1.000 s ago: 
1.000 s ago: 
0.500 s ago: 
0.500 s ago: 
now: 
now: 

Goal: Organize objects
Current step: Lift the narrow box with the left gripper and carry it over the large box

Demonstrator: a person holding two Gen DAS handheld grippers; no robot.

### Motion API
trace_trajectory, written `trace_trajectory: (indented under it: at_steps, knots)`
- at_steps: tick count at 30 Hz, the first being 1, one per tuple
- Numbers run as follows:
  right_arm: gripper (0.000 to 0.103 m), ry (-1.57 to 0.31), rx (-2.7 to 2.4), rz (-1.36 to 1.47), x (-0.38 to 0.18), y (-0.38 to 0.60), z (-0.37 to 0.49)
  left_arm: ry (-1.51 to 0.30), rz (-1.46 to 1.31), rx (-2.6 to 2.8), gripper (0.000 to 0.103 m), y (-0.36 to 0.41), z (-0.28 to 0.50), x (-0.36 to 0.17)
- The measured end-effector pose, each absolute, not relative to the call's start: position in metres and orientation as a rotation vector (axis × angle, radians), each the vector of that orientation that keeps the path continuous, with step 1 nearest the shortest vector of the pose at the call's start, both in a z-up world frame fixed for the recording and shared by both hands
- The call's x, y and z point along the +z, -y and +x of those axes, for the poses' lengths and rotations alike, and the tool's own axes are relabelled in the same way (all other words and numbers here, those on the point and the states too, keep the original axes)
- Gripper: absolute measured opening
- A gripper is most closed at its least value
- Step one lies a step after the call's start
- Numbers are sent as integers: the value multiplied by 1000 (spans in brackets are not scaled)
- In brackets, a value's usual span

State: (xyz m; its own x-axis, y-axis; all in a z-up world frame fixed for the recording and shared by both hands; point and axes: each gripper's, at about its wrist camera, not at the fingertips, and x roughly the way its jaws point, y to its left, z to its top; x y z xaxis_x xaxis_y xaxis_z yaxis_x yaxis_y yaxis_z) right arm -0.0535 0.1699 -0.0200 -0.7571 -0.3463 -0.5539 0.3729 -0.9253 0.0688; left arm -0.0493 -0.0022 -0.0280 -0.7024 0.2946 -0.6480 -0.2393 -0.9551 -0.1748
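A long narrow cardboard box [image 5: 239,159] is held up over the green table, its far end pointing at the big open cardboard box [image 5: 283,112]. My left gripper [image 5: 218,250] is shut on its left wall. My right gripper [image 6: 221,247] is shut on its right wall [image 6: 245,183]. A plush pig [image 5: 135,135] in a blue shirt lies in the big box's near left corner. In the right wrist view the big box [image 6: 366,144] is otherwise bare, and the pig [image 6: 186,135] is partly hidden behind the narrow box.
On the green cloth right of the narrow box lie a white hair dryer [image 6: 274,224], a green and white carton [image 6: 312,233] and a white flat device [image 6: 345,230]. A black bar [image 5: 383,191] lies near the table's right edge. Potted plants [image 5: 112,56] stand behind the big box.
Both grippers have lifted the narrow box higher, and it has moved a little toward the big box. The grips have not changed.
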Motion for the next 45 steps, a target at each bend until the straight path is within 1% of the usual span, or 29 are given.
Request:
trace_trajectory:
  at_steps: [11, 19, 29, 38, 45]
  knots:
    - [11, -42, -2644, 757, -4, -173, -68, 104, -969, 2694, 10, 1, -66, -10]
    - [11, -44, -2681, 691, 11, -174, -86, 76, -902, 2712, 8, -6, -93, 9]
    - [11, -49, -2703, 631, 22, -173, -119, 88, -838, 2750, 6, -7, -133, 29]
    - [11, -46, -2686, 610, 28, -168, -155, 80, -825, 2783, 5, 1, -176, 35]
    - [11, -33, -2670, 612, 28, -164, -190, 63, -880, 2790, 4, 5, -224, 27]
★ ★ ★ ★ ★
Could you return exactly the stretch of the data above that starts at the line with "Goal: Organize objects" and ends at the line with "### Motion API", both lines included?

Goal: Organize objects
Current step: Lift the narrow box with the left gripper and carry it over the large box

Demonstrator: a person holding two Gen DAS handheld grippers; no robot.

### Motion API

Nothing else is required to finish the exercise.